Мы все были рады успеху нашего товарища. Он совершил до этого немало подвигов, но последний имел особое значение: он укреплял боевое содружество между нами и союзниками, которое было особенно необходимо для победы над врагом.

Доставка шифра

Бороздя по ночам воздушные просторы над Балканами, я стал замечать, как всё отчетливее выделяется подо мной цепочка тусклых огоньков, которые зигзагами извивались между горными склонами.

Внимательно приглядевшись к карте, я убедился, что замеченная мной линия соответствует магистрали, идущей через города Скопле — Лесковац — Ниш на север Югославии. Это был единственный путь, по которому фашисты могли эвакуировать свои войска вместе с техникой из Греции на север, поближе к Австрии.

Так оно и оказалось на самом деле. Теснимые с запада советскими войсками, беспрестанно тревожимые действиями местных партизан, фашисты поспешно очищали греческую территорию. Бросив против югославских партизан дивизии карателей, фашисты были убеждены, что эвакуация Греции сможет быть осуществлена без значительных потерь. В действительности получилось иначе.
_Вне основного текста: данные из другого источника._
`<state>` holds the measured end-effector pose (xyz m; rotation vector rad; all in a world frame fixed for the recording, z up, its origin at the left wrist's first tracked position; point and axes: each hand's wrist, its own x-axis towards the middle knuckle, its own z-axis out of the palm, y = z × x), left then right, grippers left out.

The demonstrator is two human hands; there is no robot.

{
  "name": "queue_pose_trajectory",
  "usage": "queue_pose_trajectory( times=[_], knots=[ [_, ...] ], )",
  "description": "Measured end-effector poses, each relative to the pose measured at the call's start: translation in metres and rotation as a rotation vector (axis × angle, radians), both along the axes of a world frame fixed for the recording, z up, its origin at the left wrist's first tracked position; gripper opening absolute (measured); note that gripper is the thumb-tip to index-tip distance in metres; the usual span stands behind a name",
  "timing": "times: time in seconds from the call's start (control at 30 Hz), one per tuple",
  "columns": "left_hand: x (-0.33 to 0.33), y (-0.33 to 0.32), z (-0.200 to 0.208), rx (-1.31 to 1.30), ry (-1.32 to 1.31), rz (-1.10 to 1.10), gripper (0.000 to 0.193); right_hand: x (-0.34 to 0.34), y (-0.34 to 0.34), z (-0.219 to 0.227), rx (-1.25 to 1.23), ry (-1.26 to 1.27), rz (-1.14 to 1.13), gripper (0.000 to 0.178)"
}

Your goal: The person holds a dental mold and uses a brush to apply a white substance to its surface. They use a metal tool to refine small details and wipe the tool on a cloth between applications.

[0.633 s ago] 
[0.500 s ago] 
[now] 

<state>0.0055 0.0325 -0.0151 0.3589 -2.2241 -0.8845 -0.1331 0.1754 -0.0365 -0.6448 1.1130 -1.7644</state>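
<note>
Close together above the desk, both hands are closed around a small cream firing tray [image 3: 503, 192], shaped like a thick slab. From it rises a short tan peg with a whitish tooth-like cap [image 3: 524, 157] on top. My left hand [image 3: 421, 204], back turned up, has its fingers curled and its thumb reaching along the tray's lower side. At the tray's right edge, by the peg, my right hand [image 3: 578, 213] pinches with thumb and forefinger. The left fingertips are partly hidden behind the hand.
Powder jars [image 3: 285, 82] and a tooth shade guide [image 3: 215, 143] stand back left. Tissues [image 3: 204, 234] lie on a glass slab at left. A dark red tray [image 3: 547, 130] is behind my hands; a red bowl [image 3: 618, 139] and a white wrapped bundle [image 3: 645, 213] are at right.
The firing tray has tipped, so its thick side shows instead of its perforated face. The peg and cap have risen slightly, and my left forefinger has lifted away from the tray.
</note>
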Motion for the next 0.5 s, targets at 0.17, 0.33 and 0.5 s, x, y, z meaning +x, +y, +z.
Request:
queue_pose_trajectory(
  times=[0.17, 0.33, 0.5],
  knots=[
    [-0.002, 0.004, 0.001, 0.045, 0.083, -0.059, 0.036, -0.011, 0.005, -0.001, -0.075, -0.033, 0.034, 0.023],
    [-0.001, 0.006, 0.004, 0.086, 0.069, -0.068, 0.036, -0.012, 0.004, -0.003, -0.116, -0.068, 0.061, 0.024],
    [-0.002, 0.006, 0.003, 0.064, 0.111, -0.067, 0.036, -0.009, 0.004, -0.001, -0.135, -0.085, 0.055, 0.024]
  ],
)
Партизанские соединения ушли узкими звериными тропками в глубь горных ущелий, продолжая наносить оттуда сокрушительные удары по врагу.

Но, непрерывно маневрируя, партизаны потеряли обжитые посадочные площадки для приёмки самолётов и тем самым утратили единственную возможность получать с воздуха подкрепление. Все остальные пути противник блокировал. Боеприпасы были на исходе, кончились и продовольственные резервы; бойцы питались травами, ягодами, диким чесноком. Приостановилась эвакуация раненых и больных, которая тоже осуществлялась по воздуху. В то же время большое скопление небоеспособных людей сковывало манёвренность партизанских отрядов. Вдобавок, приключилась ещё одна беда: фашисты перехватили шифр, с помощью которого окружённые партизаны сносились по радио со штабом. Югославским бойцам грозила гибель. С большим трудом партизанский штаб сообщил, что соединению удалось подготовить кое-какую посадочную площадку, расположенную на околице села Мирошевцы, километрах в двадцати от города Лесковац. Находилась она между горами, в долине пересохшей, не обозначенной на карте речушки. Собственно говоря, это был всего-навсего «пятачок», наскоро спланированный партизанами. Длина площадки была не более семисот метров и почти не имела подступов: со всех сторон её окружали горные отроги высотой до пятисот метров. И всё же ничего другого для приёма наших тяжёлых транспортных самолётов придумать было невозможно.